Interesting. My own homebrew SF campaign assumes that habitable worlds are extremely rare. Most planets colonised by humans require extensive terraforming - and even then the surface conditions created by the process are often marginal. The speed of human expansion through the galaxy is limited by the slow rate of terraforming rather than FTL drive technology. Humans have tentatively explored a region far larger than the zone that they have successfully colonised. Terraforming planets requires a massive financial commitment and is typically funded by large institutional investors (under the watchful eye of the Office of Colonial Affairs).

From a human perspective, interstellar colonisation is a very slow process - even with the advanced technology available in the setting, it takes several hundred years to make a terrestrial planet moderately habitable. However, from a cosmic perspective it will take little time for the descendants of humanity to fill the galaxy - perhaps no more than a million years or so. (The Fermi Paradox is important to the campaign setting - plenty of ancient alien species have tried to colonise the galaxy before humanity and all of them are now extinct, implying that the Great Filter still lies somewhere in humanity's future....)

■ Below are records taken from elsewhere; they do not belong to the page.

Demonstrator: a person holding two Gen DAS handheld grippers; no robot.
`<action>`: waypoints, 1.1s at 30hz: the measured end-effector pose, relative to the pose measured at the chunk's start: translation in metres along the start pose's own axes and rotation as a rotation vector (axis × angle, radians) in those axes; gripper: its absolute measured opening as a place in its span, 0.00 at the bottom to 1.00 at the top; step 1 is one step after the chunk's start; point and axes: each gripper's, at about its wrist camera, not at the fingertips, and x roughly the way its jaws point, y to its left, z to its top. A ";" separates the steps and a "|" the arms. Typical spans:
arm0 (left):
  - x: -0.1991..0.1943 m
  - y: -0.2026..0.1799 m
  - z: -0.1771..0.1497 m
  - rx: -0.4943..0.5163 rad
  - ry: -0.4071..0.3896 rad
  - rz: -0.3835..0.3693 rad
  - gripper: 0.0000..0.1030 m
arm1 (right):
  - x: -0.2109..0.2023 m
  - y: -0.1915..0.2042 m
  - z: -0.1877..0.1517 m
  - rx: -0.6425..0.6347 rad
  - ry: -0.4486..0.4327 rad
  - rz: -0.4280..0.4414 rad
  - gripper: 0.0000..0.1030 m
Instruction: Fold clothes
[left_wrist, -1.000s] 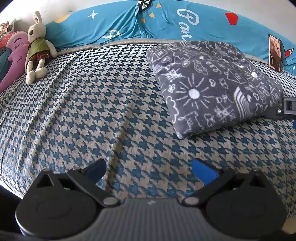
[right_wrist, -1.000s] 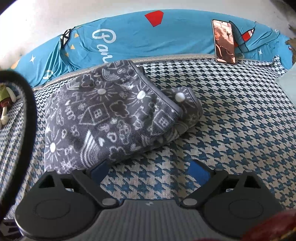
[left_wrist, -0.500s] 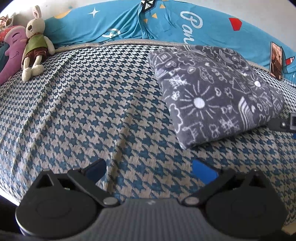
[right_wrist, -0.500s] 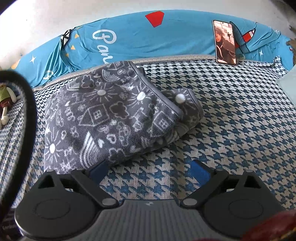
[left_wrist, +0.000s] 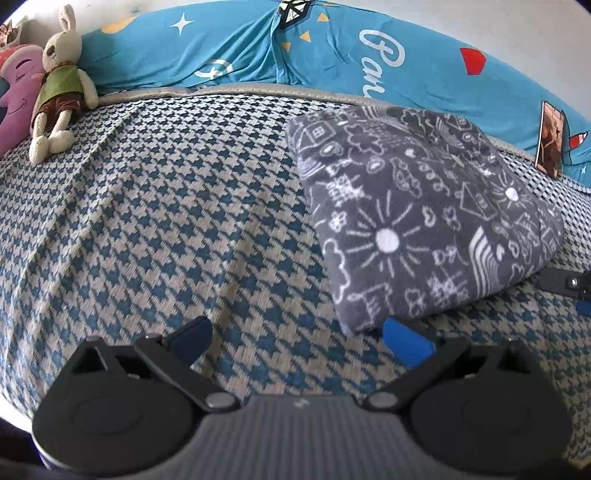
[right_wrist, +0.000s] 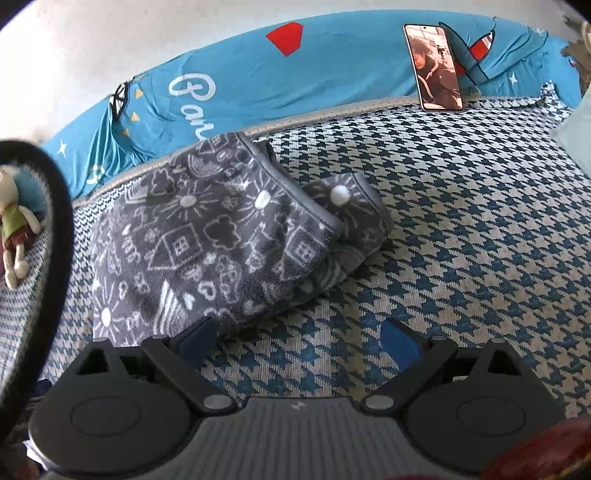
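A grey fleece garment (left_wrist: 417, 221) with white doodle drawings lies folded in a thick bundle on the houndstooth bed cover (left_wrist: 166, 229). My left gripper (left_wrist: 297, 338) is open, its right blue finger at the bundle's near corner, nothing between the fingers. In the right wrist view the same garment (right_wrist: 207, 251) shows white snap buttons and a folded edge sticking out to the right. My right gripper (right_wrist: 299, 341) is open too, its left finger at the bundle's near edge, holding nothing. The tip of the right gripper (left_wrist: 565, 282) shows at the garment's right side in the left wrist view.
A blue patterned pillow (left_wrist: 295, 51) runs along the back wall. A phone (right_wrist: 434, 66) leans upright against it at the right. A plush rabbit (left_wrist: 59, 81) and a purple plush (left_wrist: 16, 88) sit at the back left. Bare bed cover (right_wrist: 480, 221) lies right of the garment.
My left gripper has moved right and closer to the garment, so its right finger now reaches the bundle's corner. The right gripper has hardly moved. Both stayed open.
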 end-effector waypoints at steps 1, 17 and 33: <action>0.000 -0.001 0.002 0.004 -0.005 -0.004 1.00 | 0.000 -0.002 0.001 0.007 0.000 0.006 0.93; 0.018 0.009 0.048 0.078 -0.032 -0.098 1.00 | 0.014 -0.037 0.016 0.181 0.009 0.048 0.93; 0.063 0.030 0.095 -0.018 0.034 -0.222 1.00 | 0.046 -0.052 0.022 0.366 0.031 0.105 0.94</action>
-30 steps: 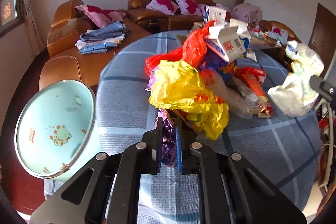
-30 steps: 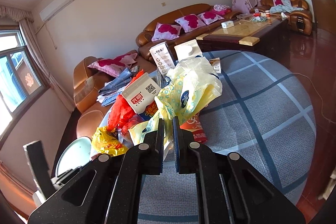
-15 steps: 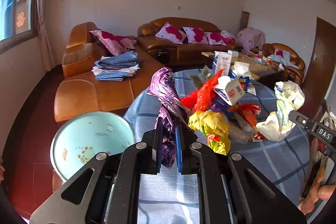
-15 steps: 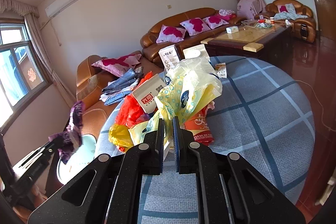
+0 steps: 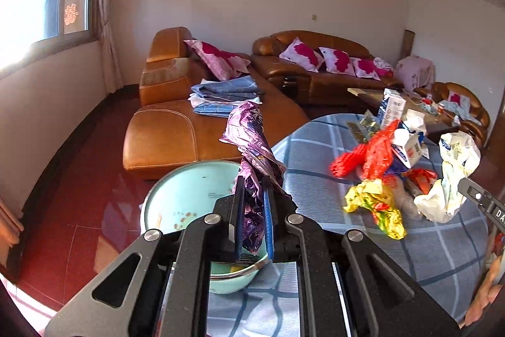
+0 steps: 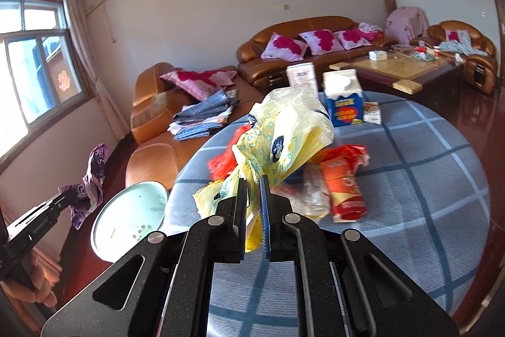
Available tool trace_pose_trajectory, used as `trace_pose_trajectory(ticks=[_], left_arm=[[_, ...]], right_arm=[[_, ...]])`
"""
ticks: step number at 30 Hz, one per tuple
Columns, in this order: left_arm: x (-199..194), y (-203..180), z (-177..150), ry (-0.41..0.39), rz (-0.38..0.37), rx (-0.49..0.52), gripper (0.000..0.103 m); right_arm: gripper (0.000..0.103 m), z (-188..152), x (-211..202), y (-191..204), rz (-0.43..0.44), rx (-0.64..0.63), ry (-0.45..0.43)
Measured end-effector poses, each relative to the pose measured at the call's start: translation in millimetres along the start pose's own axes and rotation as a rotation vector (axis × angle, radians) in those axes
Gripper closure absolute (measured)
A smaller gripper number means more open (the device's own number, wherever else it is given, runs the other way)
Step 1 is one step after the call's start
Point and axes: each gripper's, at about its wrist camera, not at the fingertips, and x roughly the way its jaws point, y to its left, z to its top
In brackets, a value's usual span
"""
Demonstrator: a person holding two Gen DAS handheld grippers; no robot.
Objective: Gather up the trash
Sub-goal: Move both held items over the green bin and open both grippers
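Left gripper (image 5: 254, 195) is clenched on a purple wrapper (image 5: 251, 144) – it sticks up above the pale-green basin (image 5: 186, 195); right gripper (image 6: 252, 188) pinches a pale-yellow plastic bag (image 6: 284, 135) – crumpled upward over the table (image 6: 426, 179).

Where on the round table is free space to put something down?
Bare blue checked tablecloth lies right of the red snack packet, toward the table edge, and just before the right gripper. Crowded: the middle, around the pale yellow plastic bag.
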Motion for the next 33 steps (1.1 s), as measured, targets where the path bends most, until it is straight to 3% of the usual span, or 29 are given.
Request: trace_pose_trajectory(ticks=[12, 23, 33], left_arm=[[10, 37, -1, 0.005, 0.063, -0.029, 0.093], [49, 58, -19, 0.137, 0.087, -0.07, 0.093], [61, 67, -26, 0.188, 0.123, -0.075, 0.093]], right_arm=[[0.094, -7, 35, 66, 0.091, -0.124, 0.067], [0.094, -26, 89, 131, 0.184, -0.261, 0.177], [0.094, -41, 140, 169, 0.262, -0.314, 0.311]])
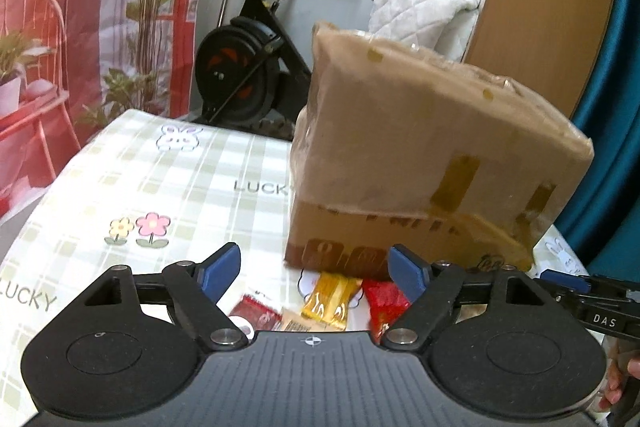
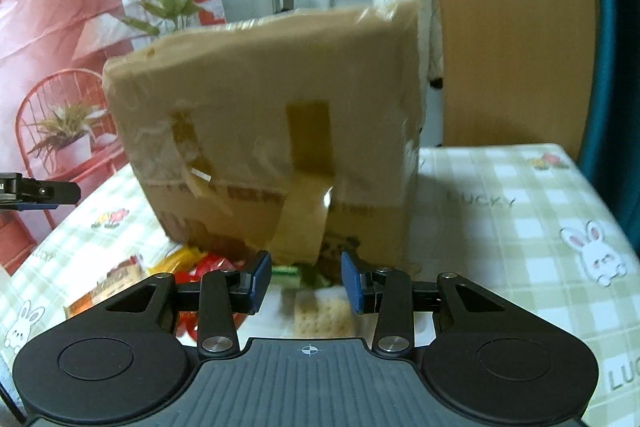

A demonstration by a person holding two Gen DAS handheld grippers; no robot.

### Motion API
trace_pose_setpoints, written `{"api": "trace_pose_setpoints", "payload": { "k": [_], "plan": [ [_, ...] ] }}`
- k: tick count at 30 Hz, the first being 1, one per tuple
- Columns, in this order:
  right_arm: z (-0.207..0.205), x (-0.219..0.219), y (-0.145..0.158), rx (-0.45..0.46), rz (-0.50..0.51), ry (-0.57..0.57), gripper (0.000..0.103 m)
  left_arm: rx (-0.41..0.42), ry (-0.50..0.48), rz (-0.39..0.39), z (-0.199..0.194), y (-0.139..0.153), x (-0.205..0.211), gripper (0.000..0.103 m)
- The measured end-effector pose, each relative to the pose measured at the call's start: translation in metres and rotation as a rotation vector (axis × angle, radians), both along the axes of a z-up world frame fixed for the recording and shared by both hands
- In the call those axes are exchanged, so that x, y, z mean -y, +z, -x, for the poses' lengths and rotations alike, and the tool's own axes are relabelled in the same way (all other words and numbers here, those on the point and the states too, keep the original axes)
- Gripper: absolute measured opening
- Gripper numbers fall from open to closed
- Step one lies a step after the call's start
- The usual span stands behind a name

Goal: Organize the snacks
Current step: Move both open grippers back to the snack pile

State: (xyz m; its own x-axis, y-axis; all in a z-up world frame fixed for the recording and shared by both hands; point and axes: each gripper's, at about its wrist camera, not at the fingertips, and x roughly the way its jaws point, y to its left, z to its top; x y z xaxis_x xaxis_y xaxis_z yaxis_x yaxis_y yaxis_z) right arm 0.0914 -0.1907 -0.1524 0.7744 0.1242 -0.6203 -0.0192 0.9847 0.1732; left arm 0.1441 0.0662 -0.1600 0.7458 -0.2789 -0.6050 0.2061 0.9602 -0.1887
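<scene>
Standing on the table: a taped cardboard box [image 1: 420, 155], the landmark for everything below, seen blurred in both views.
Table [image 1: 160, 179]: covered with a green-checked cloth printed with rabbits, flowers and the word LUCKY; the box sits toward its far side.
Snacks: loose packets lie on the cloth right in front of the box, at its near bottom edge.
Yellow packet [image 1: 330, 301]: just in front of the box, its top end touching or nearly touching the base.
Red packet [image 1: 384, 301]: beside the yellow one, also in front of the box.
Cracker packet [image 2: 320, 315]: in front of the box, a little nearer the right camera than the green wrapper [image 2: 286, 271] at the box's foot.
Left gripper [image 1: 314, 267]: jaws spread wide, nothing between the blue pads, poised over the packets in front of the box.
Right gripper [image 2: 306, 277]: jaws parted by a narrower gap, holding nothing, over the cracker packet in front of the box.
Exercise bike [image 1: 248, 59]: behind the box, off the table.
White quilted cloth [image 1: 420, 11]: behind the box, higher up.
</scene>
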Motion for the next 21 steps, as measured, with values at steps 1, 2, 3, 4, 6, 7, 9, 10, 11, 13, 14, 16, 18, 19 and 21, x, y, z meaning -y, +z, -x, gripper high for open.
{"api": "trace_pose_setpoints", "payload": {
  "k": [1,2,3,4,6,7,9,10,11,13,14,16,18,19,21],
  "plan": [
    [-0.002,-0.003,-0.003,-0.008,-0.005,0.009,0.036,-0.006,0.003,0.0,0.0,-0.002,-0.001,0.082],
    [-0.004,-0.007,-0.004,-0.015,-0.009,0.02,0.036,-0.01,0.006,0.001,0.001,-0.003,-0.002,0.081],
    [-0.006,-0.011,-0.006,-0.02,-0.013,0.034,0.036,-0.015,0.009,0.002,0.002,-0.004,-0.003,0.081],
    [-0.008,-0.015,-0.008,-0.025,-0.011,0.047,0.036,-0.018,0.012,0.001,0.002,-0.005,-0.004,0.081],
    [-0.013,-0.022,-0.012,-0.033,-0.003,0.056,0.04,-0.024,0.017,0.002,0.002,-0.006,-0.004,0.081],
    [-0.017,-0.023,-0.014,-0.037,-0.003,0.052,0.045,-0.028,0.018,0.002,0.003,-0.006,-0.004,0.08],
    [-0.024,-0.026,-0.017,-0.036,0.003,0.038,0.058,-0.033,0.018,0.001,0.004,-0.008,-0.004,0.08],
    [-0.027,-0.028,-0.019,-0.033,0.011,0.034,0.061,-0.035,0.017,0.001,0.004,-0.008,-0.004,0.08],
    [-0.032,-0.029,-0.022,-0.034,0.026,0.033,0.062,-0.038,0.017,0.001,0.004,-0.009,-0.003,0.08],
    [-0.041,-0.034,-0.026,-0.046,0.051,0.031,0.065,-0.041,0.015,0.003,0.005,-0.01,-0.003,0.08],
    [-0.045,-0.034,-0.028,-0.049,0.051,0.027,0.066,-0.043,0.014,0.004,0.004,-0.01,-0.002,0.08],
    [-0.054,-0.036,-0.033,-0.063,0.045,0.016,0.067,-0.046,0.011,0.005,0.004,-0.011,0.0,0.08],
    [-0.062,-0.038,-0.04,-0.084,0.039,0.009,0.067,-0.049,0.004,0.005,0.004,-0.012,0.001,0.08],
    [-0.065,-0.039,-0.043,-0.094,0.043,0.006,0.067,-0.05,-0.001,0.004,0.005,-0.013,0.002,0.08],
    [-0.069,-0.04,-0.05,-0.124,0.057,-0.013,0.061,-0.052,-0.01,0.0,0.006,-0.013,0.003,0.079]
  ]
}}
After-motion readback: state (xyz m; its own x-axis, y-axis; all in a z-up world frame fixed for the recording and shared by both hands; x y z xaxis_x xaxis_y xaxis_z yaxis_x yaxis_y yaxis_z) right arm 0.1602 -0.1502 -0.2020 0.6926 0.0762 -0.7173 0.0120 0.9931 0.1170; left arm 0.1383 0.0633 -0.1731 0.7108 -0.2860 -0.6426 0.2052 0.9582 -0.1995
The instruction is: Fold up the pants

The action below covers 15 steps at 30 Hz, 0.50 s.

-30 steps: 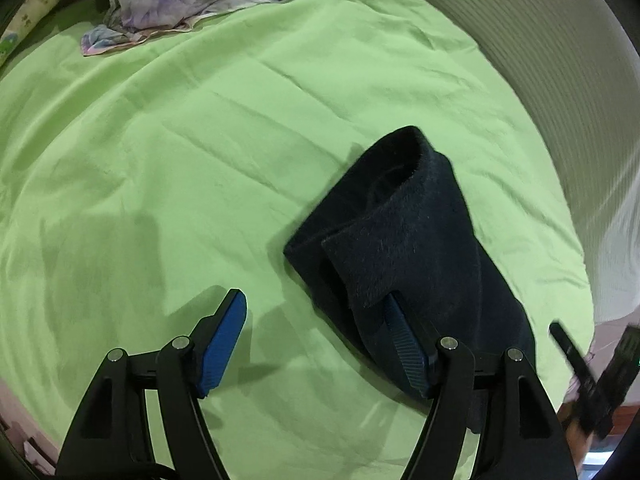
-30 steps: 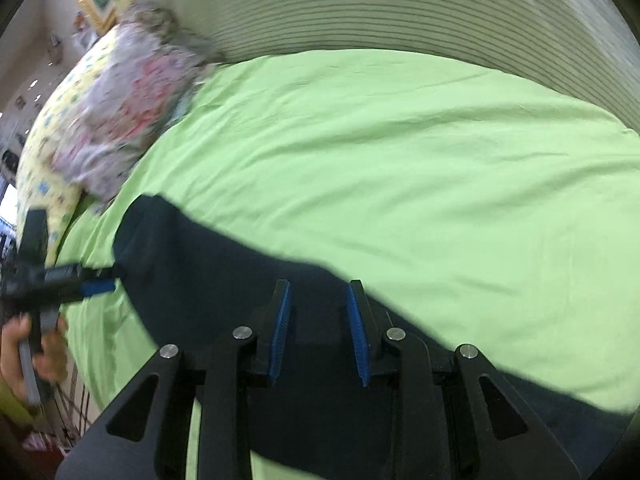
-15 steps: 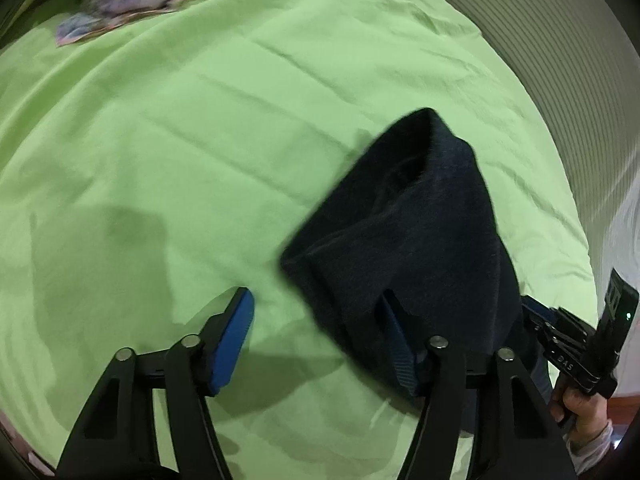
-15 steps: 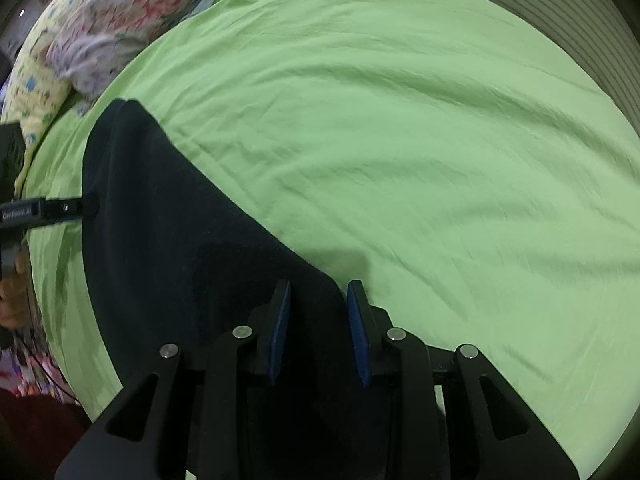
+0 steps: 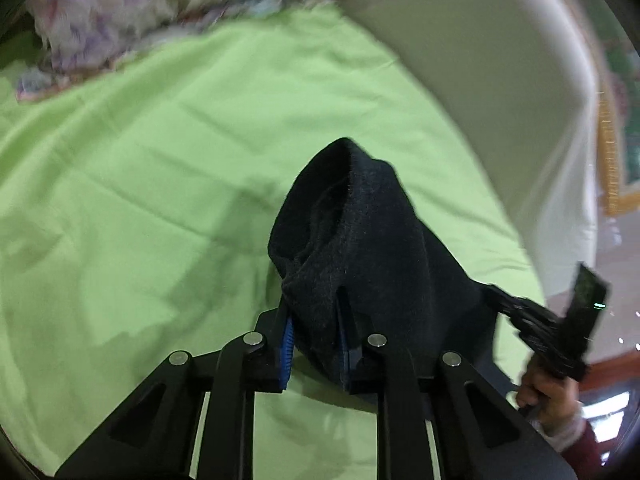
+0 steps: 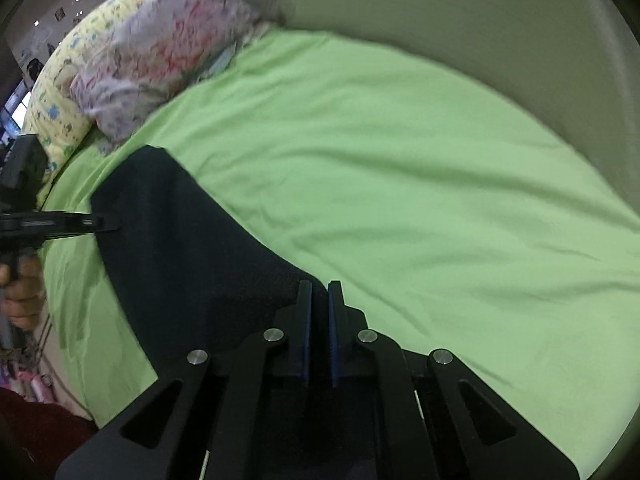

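The dark navy pants (image 5: 360, 240) hang bunched over the green bed sheet (image 5: 160, 160). My left gripper (image 5: 314, 328) is shut on a thick fold of the pants and holds it above the sheet. In the right wrist view the pants (image 6: 180, 240) stretch from the left gripper (image 6: 108, 222) at the left edge to my right gripper (image 6: 318, 300), which is shut on the pants' edge. The right gripper also shows in the left wrist view (image 5: 492, 292) at the cloth's far end.
A floral pillow (image 6: 160, 52) and a yellow patterned pillow (image 6: 60, 92) lie at the head of the bed. A pale headboard or wall (image 6: 460, 20) borders the sheet. A framed picture (image 5: 616, 140) hangs at the right.
My left gripper has closed from wide open onto a fold of the pants and lifted it. My right gripper has closed tighter on the pants' edge. Both views have tilted upward.
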Available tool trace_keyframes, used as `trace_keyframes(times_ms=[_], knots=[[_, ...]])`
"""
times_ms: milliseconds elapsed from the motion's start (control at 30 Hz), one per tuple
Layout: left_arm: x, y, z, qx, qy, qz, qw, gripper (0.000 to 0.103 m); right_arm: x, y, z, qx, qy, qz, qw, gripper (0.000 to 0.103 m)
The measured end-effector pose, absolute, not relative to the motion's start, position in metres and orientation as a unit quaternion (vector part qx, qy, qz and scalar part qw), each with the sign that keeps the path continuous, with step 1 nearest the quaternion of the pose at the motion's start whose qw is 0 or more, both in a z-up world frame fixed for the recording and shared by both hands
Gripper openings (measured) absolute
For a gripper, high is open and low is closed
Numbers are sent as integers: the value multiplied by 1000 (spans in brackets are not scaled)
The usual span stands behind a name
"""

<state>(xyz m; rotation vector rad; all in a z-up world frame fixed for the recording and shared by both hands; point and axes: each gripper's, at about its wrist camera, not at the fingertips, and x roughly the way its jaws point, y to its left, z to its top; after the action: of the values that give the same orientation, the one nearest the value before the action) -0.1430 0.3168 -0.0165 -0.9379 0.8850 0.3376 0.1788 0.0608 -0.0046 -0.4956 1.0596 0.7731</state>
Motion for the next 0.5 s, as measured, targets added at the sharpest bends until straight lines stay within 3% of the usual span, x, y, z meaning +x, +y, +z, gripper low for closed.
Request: trace_keyframes(times_ms=[167,367,500], knots=[[-146,316,-1,-417,405,141,801,17,184,73,-15,-232,476,340,777,8],[-127,320,-18,-367,434,169,805,17,186,98,-46,-272,475,305,779,8],[-126,321,-22,-328,471,191,796,30,194,83,-49,-218,493,280,794,13]])
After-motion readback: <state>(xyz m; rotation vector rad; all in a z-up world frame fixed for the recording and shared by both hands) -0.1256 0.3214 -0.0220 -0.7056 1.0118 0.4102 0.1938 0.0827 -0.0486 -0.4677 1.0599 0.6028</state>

My campaign also makes extensive use of the concept of pantropy - the idea that humans will use genetic engineering to adapt themselves to alien environments rather than adapting the environment to suit them. As humanity spreads across the stars, itis gradually splintering into dozens of new clades adapted to different environments - ironically creating a situation similar to traditional space operas with numerous humanoid alien species.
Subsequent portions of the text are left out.